### WHAT IS REQUIRED
From first line to last, copy the listing exactly and omit its pictures.

---*---

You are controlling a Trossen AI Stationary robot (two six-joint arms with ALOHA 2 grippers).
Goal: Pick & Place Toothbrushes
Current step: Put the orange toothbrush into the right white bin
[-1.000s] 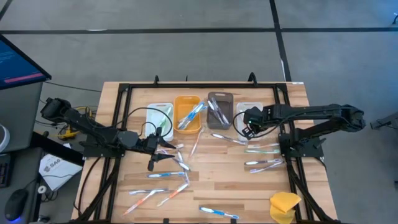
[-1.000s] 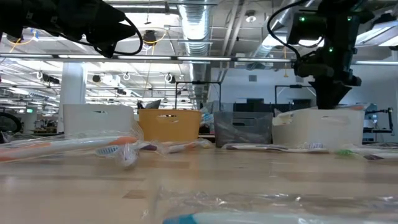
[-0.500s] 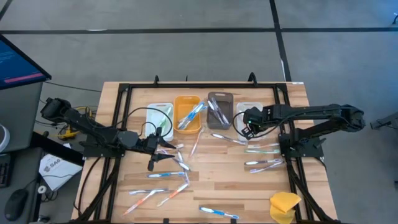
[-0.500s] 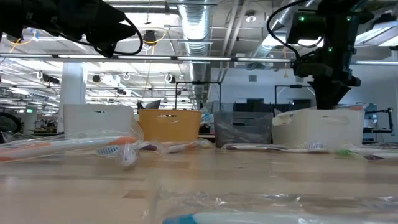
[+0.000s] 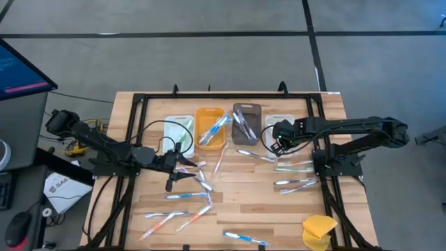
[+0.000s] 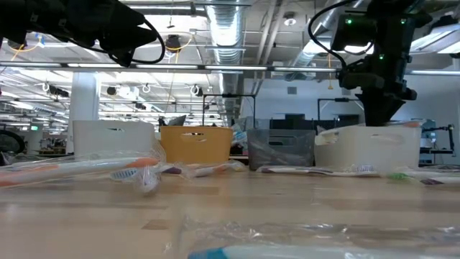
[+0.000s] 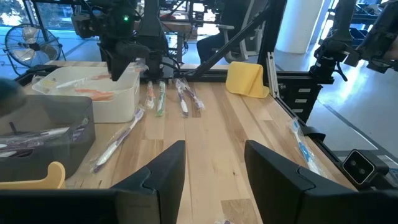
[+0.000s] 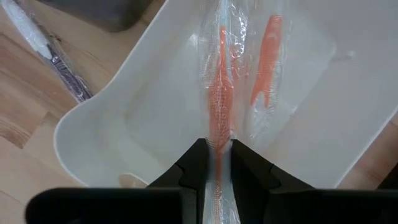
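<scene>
the right gripper [image 8: 217,163] has its two dark fingers squeezed tight on a wrapped orange toothbrush [image 8: 219,93]. the brush sticks straight out from between the fingers, so its long way runs on ahead of the gripper and down into the white bin [image 8: 112,118] under it. the far end of the brush is already inside the bin's walls, right next to a second orange toothbrush [image 8: 266,59] lying on the bin floor, and the two lie almost the same way. so i think the next thing is just to let go, and the brush should drop in beside its friend.

from above, the right gripper [image 5: 277,139] hangs over that white bin [image 5: 286,120] at the right end of the row of bins, and the right arm is the one close to it.

the left gripper [image 7: 211,165] is well apart, over the wood table [image 5: 244,209] near the middle left. its fingers stand apart with nothing between them. loose toothbrushes [image 5: 187,196] lie on the table just beside it, mostly lying crosswise.
</scene>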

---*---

### PROBLEM SOLUTION
You are controlling a Trossen AI Stationary robot (two six-joint arms with ALOHA 2 grippers).
Goal: Pick & Place Toothbrushes
Current step: Put the orange toothbrush into the right white bin
[-1.000s] 
[-1.000s] 
[-0.500s] 
[-0.500s] 
[+0.000s] 
[+0.000s] 
[+0.000s] 
[+0.000s] 
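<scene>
the right gripper [image 8: 217,163] has its two dark fingers squeezed tight on a wrapped orange toothbrush [image 8: 219,93]. the brush sticks straight out from between the fingers, so its long way runs on ahead of the gripper and down into the white bin [image 8: 112,118] under it. the far end of the brush is already inside the bin's walls, right next to a second orange toothbrush [image 8: 266,59] lying on the bin floor, and the two lie almost the same way. so i think the next thing is just to let go, and the brush should drop in beside its friend.

from above, the right gripper [image 5: 277,139] hangs over that white bin [image 5: 286,120] at the right end of the row of bins, and the right arm is the one close to it.

the left gripper [image 7: 211,165] is well apart, over the wood table [image 5: 244,209] near the middle left. its fingers stand apart with nothing between them. loose toothbrushes [image 5: 187,196] lie on the table just beside it, mostly lying crosswise.
</scene>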

This exercise is done.